Your objective. Among the records below, find each line containing the word "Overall" and copy it.

[Data records]

______

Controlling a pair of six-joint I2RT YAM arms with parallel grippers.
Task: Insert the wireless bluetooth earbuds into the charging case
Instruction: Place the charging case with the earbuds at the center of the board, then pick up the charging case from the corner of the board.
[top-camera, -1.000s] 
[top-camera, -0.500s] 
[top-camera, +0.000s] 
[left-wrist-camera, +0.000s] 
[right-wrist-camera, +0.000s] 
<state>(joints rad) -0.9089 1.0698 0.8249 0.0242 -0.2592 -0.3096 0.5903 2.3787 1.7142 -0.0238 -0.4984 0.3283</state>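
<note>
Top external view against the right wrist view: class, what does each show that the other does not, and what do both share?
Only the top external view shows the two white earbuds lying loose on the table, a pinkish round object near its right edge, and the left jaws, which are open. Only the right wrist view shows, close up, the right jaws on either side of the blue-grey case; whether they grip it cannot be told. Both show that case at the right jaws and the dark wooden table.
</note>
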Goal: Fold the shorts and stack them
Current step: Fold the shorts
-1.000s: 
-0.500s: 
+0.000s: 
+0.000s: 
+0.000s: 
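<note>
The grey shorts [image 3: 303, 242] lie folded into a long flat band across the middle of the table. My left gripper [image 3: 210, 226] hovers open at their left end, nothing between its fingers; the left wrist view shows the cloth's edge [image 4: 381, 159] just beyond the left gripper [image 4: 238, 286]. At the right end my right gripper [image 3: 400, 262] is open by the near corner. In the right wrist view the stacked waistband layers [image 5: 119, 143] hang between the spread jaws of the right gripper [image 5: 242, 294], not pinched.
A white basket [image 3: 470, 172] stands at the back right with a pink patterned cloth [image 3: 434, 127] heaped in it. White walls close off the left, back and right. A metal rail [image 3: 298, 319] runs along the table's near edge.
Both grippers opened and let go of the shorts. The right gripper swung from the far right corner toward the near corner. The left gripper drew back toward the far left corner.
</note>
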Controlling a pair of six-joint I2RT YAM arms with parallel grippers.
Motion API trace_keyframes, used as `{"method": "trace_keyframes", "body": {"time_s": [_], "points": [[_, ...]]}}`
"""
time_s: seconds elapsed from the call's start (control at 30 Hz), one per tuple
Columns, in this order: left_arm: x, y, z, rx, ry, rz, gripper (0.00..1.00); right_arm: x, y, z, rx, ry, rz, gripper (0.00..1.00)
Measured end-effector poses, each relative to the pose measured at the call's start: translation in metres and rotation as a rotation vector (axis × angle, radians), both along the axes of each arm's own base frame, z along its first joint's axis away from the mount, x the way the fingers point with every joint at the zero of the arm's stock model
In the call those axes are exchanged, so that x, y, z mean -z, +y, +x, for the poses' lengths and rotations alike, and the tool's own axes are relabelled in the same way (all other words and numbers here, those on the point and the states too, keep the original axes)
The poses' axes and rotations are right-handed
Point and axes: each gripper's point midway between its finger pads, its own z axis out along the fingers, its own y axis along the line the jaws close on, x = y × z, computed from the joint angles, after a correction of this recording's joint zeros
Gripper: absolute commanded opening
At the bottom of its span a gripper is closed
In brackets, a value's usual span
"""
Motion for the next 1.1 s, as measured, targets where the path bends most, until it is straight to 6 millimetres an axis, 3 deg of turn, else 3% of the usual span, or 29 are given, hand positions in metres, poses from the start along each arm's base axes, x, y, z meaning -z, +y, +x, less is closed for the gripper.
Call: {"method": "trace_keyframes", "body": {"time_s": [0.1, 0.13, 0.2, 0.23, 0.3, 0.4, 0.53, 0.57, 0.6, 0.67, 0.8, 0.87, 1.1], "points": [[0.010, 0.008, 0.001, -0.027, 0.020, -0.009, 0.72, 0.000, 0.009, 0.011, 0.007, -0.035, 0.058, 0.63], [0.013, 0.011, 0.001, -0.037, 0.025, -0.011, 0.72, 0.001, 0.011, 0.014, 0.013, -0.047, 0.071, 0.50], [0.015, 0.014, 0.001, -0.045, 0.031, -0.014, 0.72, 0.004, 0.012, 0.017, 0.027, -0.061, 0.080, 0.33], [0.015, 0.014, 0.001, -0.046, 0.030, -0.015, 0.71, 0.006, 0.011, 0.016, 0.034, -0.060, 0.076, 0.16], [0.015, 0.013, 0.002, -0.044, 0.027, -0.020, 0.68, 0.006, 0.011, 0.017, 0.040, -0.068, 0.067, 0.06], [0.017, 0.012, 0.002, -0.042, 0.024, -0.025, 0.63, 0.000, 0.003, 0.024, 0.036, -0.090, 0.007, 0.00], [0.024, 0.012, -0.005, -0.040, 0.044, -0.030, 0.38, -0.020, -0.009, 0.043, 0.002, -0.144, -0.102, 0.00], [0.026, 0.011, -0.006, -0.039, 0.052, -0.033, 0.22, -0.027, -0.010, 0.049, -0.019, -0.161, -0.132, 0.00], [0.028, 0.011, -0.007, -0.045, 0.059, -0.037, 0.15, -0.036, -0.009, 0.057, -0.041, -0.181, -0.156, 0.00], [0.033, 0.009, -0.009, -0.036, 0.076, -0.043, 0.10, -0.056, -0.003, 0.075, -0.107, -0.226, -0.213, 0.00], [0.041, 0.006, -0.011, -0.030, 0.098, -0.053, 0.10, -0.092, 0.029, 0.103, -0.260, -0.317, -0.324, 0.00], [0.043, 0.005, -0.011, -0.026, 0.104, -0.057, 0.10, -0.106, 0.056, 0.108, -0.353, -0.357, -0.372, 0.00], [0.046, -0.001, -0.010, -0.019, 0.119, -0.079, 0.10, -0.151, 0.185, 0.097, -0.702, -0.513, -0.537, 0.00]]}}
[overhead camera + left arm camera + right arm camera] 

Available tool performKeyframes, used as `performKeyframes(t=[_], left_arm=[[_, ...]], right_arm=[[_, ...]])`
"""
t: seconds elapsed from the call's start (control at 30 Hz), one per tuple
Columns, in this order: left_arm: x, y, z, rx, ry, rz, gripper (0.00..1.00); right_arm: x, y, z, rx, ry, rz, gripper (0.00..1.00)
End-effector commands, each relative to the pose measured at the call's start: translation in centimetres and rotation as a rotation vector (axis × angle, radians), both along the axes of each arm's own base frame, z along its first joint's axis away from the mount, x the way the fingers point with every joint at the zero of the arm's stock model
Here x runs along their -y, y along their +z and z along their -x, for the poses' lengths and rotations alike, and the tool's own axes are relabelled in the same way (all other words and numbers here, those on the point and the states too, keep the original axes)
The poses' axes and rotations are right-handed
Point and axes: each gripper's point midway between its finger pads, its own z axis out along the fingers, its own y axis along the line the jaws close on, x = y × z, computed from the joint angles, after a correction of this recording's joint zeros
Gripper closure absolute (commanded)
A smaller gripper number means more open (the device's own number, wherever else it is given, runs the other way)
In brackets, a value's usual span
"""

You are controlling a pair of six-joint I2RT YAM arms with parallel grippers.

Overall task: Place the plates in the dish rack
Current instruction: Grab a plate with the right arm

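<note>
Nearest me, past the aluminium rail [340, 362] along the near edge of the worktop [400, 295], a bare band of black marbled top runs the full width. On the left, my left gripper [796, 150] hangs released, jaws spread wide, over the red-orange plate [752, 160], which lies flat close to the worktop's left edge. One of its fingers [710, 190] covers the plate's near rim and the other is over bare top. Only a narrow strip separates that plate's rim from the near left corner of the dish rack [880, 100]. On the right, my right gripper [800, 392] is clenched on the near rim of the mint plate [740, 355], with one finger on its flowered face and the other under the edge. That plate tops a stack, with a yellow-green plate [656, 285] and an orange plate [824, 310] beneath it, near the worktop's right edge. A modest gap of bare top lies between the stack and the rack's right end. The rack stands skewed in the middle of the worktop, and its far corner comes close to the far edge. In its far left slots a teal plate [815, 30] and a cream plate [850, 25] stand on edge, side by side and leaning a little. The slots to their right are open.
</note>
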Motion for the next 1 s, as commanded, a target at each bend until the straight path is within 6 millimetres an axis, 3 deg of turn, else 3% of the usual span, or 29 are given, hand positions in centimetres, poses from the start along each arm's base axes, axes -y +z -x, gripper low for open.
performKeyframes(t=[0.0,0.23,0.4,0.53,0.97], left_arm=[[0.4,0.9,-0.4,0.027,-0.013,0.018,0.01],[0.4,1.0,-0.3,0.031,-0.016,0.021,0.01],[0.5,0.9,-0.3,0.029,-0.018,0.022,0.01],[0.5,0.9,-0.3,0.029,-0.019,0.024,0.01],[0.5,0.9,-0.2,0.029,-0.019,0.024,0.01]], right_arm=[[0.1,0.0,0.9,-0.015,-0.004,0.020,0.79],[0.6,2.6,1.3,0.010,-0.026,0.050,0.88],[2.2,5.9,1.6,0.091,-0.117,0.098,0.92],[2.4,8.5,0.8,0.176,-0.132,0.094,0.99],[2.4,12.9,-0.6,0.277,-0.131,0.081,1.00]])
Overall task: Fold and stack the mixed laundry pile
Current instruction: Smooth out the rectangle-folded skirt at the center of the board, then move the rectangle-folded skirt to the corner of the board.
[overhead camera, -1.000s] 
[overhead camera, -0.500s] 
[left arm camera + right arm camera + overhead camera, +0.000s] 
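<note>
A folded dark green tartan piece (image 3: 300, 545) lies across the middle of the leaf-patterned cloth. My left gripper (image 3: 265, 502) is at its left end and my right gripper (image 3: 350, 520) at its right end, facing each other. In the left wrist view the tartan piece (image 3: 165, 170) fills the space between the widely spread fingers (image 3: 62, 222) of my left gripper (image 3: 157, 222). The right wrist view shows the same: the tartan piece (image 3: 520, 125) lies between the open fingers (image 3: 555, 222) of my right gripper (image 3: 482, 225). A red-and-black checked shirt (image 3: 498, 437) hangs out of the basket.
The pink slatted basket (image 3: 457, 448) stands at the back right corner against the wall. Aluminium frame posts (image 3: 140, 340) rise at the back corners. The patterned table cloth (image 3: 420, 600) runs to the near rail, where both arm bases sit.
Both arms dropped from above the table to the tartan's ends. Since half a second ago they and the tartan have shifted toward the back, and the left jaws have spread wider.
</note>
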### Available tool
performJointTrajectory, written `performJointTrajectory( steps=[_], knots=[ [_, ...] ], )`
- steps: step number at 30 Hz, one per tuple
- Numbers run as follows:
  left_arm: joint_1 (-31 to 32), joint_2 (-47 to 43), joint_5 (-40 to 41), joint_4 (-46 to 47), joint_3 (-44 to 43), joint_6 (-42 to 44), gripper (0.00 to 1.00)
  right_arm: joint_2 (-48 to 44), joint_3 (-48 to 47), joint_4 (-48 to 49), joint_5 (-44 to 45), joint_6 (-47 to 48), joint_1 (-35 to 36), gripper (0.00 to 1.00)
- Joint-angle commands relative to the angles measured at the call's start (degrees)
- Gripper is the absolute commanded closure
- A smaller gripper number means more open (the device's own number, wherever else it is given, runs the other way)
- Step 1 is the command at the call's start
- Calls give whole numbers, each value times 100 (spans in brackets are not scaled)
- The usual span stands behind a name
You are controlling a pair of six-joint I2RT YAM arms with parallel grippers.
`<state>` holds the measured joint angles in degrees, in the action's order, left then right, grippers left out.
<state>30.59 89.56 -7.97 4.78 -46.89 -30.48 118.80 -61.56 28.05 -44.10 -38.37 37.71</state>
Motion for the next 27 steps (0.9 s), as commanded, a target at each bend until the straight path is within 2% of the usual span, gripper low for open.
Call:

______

Written answer.
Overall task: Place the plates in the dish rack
Overall task: Fold and stack the mixed laundry pile

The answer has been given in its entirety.